= Dragan Vučić =

Macedonian musician (1955–2020)

Dragan Vučić (Драган Вучиќ; 6 September 1955 – 4 May 2020) was a Macedonian composer, singer, bass guitar player, philanthropist and TV host.

His most famous songs include "Svirajte zajdi zajdi", "Anđeli me vode", and "Kaži zvezdo", among others.

Dragan was born in Skopje, SFR Yugoslavia, today in North Macedonia. Dragan composed numerous pop hits such as Svirete Ja Zajdi Zajdi, Angeli Me Nosat, Kaži Zvezdo and many more.
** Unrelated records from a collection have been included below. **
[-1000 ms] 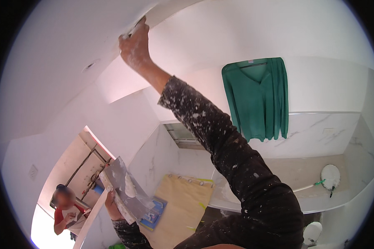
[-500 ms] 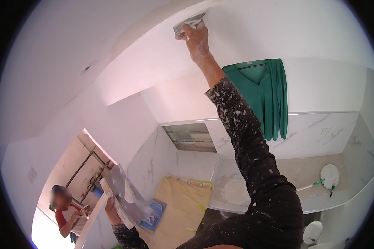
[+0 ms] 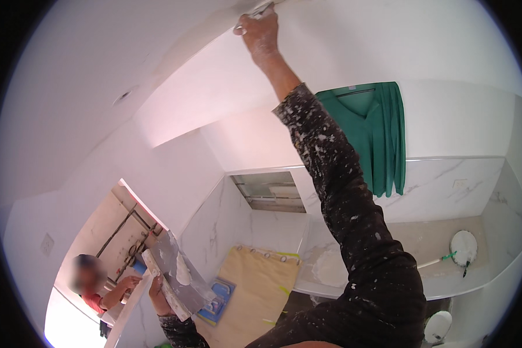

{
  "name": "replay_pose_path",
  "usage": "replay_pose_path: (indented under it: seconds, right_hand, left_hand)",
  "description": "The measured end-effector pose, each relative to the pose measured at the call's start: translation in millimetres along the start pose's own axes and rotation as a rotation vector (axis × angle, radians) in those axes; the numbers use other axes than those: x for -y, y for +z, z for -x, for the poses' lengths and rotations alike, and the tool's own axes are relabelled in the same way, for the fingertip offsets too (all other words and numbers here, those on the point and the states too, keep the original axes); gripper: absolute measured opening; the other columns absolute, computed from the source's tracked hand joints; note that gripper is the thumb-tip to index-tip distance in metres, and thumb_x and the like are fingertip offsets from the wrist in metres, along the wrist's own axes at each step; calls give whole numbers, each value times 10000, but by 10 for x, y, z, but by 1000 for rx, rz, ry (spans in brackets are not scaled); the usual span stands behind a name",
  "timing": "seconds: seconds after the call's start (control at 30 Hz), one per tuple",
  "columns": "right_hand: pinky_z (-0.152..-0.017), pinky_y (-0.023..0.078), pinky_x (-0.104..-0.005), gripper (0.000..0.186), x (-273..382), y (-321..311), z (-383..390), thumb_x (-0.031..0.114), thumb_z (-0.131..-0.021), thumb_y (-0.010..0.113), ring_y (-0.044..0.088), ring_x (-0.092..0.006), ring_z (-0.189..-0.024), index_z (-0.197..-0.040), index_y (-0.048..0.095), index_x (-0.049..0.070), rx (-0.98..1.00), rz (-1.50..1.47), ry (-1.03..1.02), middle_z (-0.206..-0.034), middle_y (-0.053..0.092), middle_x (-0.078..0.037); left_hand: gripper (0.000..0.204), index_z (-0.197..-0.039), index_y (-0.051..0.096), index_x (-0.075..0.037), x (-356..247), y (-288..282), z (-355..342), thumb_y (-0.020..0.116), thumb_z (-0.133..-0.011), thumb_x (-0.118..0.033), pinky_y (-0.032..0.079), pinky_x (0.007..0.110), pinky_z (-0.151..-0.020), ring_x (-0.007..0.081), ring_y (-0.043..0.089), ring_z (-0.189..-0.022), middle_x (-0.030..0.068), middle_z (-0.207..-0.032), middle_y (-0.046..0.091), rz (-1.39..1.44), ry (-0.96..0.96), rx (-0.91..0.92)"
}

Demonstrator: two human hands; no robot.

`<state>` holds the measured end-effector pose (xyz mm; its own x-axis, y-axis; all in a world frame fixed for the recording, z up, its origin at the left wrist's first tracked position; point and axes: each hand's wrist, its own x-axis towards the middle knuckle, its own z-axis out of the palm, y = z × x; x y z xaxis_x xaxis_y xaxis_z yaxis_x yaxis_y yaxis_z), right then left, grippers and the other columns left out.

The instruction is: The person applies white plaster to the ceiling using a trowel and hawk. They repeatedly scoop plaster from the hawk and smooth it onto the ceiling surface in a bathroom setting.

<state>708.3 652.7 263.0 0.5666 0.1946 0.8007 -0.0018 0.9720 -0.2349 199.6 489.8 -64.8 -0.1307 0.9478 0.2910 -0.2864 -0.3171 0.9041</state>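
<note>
My right hand (image 3: 261,37) is raised high and closed around a putty knife (image 3: 262,10), its blade up at the edge where the white wall meets the ceiling. Most of that blade is hidden by my fingers and the tilt. Low on the left, my left hand (image 3: 159,294) grips the pale bar along the back of a wide grey plastering trowel (image 3: 169,255). A lump of white putty (image 3: 183,270) sits on its metal face. Both dark sleeves are spattered with white.
A green top (image 3: 383,139) hangs on the wall right of my arm. Below are a counter (image 3: 400,232), a round white-coated lid or pan (image 3: 464,246), a beige curtain-like sheet (image 3: 255,284) and a blue package (image 3: 219,293). Another person (image 3: 93,284) stands beyond the opening at left.
My right hand has moved up and slightly left with the putty knife, reaching the ceiling edge. The left hand and trowel stay nearly still. The other person has shifted, with an arm extended.
</note>
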Motion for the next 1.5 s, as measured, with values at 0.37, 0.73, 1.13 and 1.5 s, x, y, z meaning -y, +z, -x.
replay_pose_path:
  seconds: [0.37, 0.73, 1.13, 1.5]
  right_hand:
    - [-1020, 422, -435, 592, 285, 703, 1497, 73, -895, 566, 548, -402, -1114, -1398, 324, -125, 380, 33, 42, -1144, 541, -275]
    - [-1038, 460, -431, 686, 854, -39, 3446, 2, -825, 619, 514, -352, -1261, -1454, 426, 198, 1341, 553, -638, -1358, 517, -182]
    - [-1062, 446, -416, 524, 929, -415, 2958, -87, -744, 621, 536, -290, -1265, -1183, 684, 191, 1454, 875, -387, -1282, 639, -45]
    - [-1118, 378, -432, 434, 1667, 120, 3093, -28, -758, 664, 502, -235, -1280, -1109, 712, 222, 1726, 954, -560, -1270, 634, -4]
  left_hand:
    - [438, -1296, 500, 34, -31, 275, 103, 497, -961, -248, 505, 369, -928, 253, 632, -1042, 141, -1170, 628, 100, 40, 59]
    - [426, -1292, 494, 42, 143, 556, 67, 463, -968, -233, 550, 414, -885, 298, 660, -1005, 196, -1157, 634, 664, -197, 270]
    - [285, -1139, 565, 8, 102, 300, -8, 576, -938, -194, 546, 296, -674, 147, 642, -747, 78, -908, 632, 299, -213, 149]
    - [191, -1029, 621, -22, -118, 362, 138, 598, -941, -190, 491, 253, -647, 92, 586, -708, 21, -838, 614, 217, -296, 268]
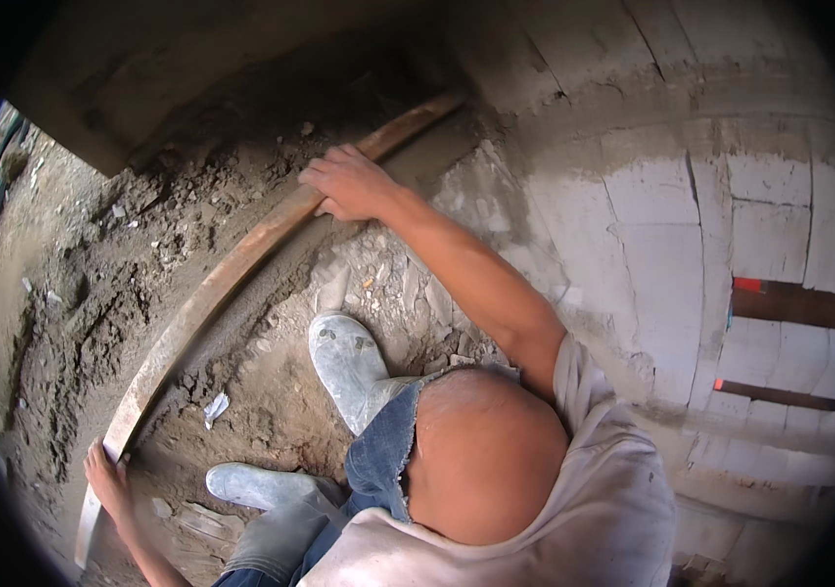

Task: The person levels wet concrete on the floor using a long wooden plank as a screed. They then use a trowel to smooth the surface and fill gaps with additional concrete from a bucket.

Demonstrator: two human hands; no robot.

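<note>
A long, narrow screed board [204, 284], smeared with mud or mortar, lies slantwise over wet grey-brown mortar [75, 342]; the fisheye view bends it. Toward its near left end my left hand [109, 481] is closed on the edge, fingers over the top. Farther up, my right hand [347, 183] grips it from above, with the arm stretched out. The far end of the board runs into shadow beside the wall. Both palms are hidden.
My muddy grey boots [347, 357] stand on rough ground with rubble and a pale scrap [216, 409]. A pale block wall [657, 264] with mortar smears and slot-like openings rises at the right. A dark slab-like edge [94, 137] overhangs the far left.
</note>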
In the 1980s he was a singer and bass guitar player of pop-folk band Tavce Gravce, and in the 1990s he was the lead singer and bass guitar player of the pop-folk band Koda. He composed the song Make My Day, chosen to represent Macedonia in the Eurovision Song Contest 2005. Later in his career from 1996 until 2020 he started hosting various TV shows on many TV channels in Macedonia.

==Death==
Vučić suffered from complications after contracting COVID-19 during the COVID-19 pandemic in North Macedonia in April 2020. He died on 4 May 2020, in the infectious clinic in Skopje, aged 65.